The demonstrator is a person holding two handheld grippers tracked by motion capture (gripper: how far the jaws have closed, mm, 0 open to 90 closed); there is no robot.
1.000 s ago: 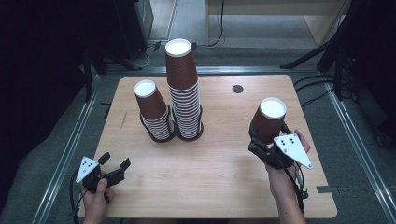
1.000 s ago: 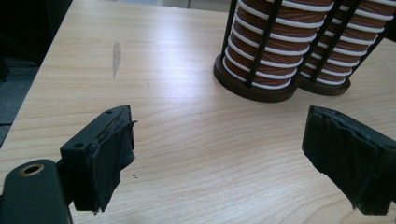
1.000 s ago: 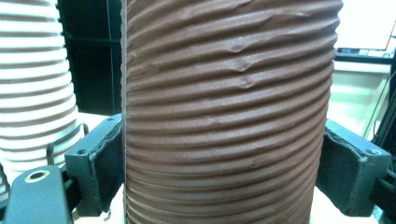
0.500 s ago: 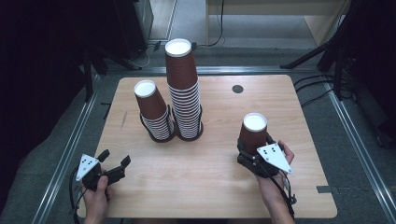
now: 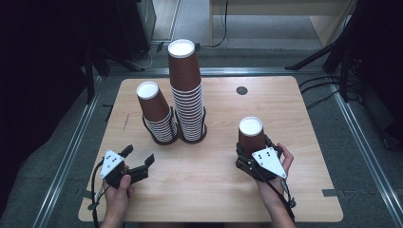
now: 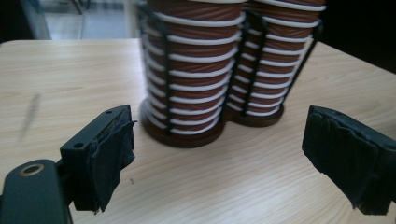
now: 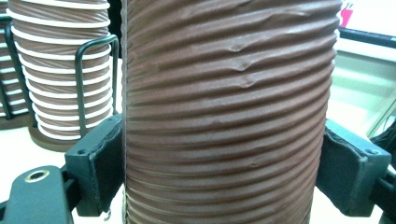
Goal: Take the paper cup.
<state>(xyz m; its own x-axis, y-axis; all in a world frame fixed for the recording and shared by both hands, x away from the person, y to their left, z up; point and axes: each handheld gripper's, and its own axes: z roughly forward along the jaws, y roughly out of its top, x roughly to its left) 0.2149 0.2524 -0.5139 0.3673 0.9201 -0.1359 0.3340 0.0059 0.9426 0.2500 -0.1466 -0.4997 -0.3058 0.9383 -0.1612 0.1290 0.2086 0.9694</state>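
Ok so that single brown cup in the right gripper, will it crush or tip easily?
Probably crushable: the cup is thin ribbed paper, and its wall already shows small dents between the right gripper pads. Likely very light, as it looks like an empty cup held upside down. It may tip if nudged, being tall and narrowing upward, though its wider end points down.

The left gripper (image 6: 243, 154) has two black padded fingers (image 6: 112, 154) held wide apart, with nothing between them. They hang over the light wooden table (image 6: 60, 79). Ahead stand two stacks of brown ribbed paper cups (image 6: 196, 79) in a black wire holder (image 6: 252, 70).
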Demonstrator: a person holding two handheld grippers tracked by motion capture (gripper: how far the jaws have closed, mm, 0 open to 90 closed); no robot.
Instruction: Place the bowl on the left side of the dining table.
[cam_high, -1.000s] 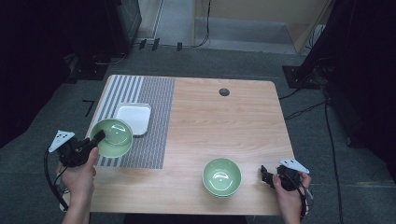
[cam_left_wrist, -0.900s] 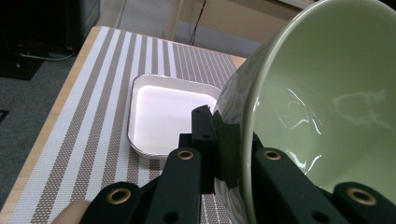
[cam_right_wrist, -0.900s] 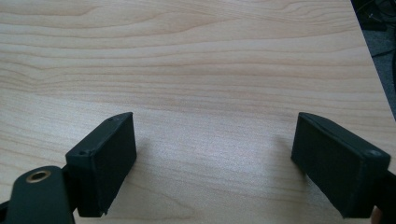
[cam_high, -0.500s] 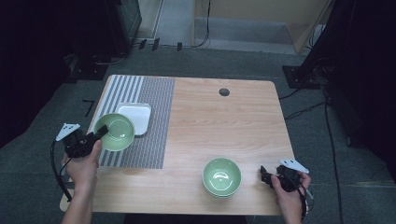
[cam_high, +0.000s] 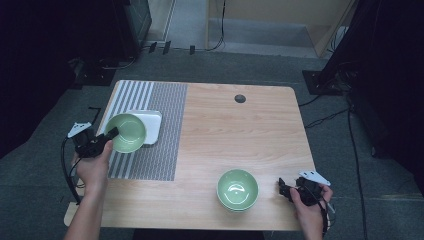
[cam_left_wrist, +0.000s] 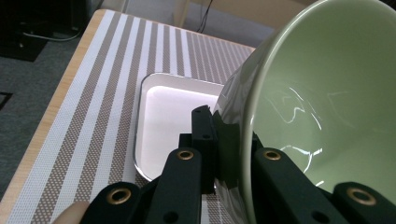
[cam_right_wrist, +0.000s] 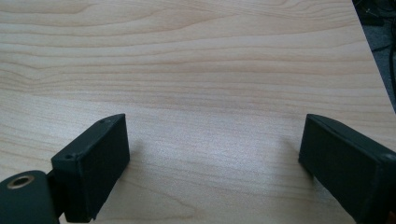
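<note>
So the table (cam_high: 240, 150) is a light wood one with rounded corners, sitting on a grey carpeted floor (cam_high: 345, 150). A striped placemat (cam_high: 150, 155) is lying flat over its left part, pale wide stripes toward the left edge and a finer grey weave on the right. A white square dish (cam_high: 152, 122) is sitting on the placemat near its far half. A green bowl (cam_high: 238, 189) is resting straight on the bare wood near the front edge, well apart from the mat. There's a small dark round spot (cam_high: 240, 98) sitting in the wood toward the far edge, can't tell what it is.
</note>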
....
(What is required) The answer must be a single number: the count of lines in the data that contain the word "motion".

(Answer for this exercise) 2